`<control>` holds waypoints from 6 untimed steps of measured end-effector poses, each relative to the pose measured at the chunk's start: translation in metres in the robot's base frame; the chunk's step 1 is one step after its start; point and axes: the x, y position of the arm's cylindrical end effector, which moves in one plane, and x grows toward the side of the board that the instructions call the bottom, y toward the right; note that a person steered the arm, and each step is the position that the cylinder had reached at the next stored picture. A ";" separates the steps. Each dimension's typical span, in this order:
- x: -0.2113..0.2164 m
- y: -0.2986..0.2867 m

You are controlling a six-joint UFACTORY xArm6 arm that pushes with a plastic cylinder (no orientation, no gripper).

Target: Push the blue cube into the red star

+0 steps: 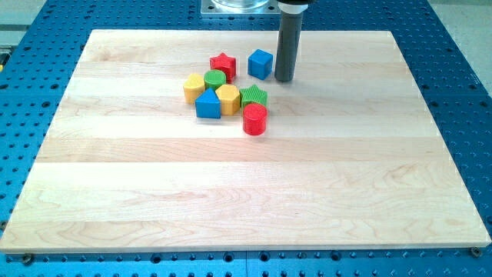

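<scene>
The blue cube (260,63) sits on the wooden board near the view's top centre. The red star (223,65) lies a short gap to its left. My tip (284,78) stands just right of the blue cube, close to its right face or touching it. The rod rises straight up out of the view's top.
A cluster lies below the star: a green round block (215,79), a yellow block (194,87), a yellow hexagon (227,98), a blue block (207,104), a green block (253,97) and a red cylinder (254,119). The board (231,192) rests on a blue perforated table.
</scene>
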 end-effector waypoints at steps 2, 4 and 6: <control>-0.030 -0.011; -0.024 -0.105; -0.002 -0.260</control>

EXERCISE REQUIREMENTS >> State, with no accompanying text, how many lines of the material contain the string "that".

REPLY >> 2